• Title: Notes on the Parables of the New Testament
  • Author: Hosea Ballou
  • Printed at the Gazette Office for sale at C. Pierce’s Bookstore, Daniel Street
  • Estimated year of printing: 1812

Notes:

This is a book about the Bible, specifically providing commentary on 38 parables of Jesus.  It explores the events around each parable and provides an illustration for each parable to help readers understand its meaning. It was intended to be written in a way that would resonate with a general audience, interpreting scripture with theological insights.  This book was first published in 1804; this is the second edition from 1812.

Hoseau Ballou (1771 – 1852) was an American Universalist clergyman and theological writer.  Originally a Baptist, he converted to Universalism in 1789. He preached in a number of towns in Vermont, New Hampshire, and Massachusetts. He wrote a number of influential theological works, as well as hymns, essays and sermons, and edited two Universalist journals. 

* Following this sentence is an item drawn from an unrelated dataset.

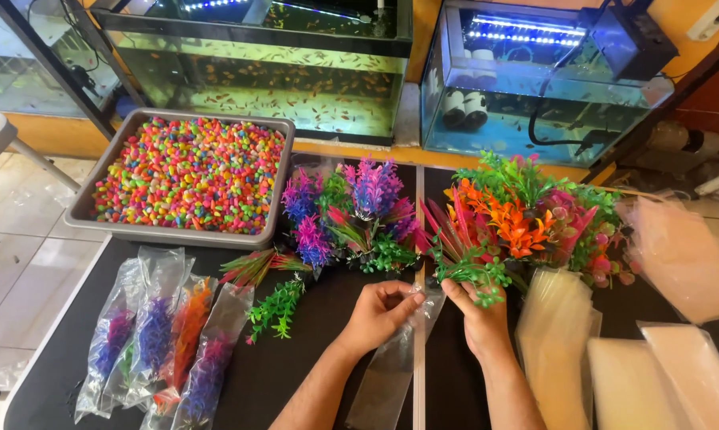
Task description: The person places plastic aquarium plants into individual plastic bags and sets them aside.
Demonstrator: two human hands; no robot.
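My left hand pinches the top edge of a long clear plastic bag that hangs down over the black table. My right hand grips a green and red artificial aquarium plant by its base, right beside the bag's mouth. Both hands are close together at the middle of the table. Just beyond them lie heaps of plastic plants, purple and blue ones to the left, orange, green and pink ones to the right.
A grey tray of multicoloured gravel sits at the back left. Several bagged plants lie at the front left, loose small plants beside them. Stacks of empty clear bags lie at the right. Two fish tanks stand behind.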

This book was printed at the offices of the New Hampshire Gazette in Portsmouth — the first newspaper published in New Hampshire, starting in 1759, and still being published today.  

Historical context:

When this book was published in 1812, James Madison was President of the United States.  This is the year that the War of 1812 would begin, an offshoot of the Napoleonic Wars.  It was also the year that Daniel Webster was elected to the United States Congress to represent New Hampshire.  Just a few years earlier in 1809, John Stark coined the phrase “Live free or die”, which would go on to be the New Hampshire state motto.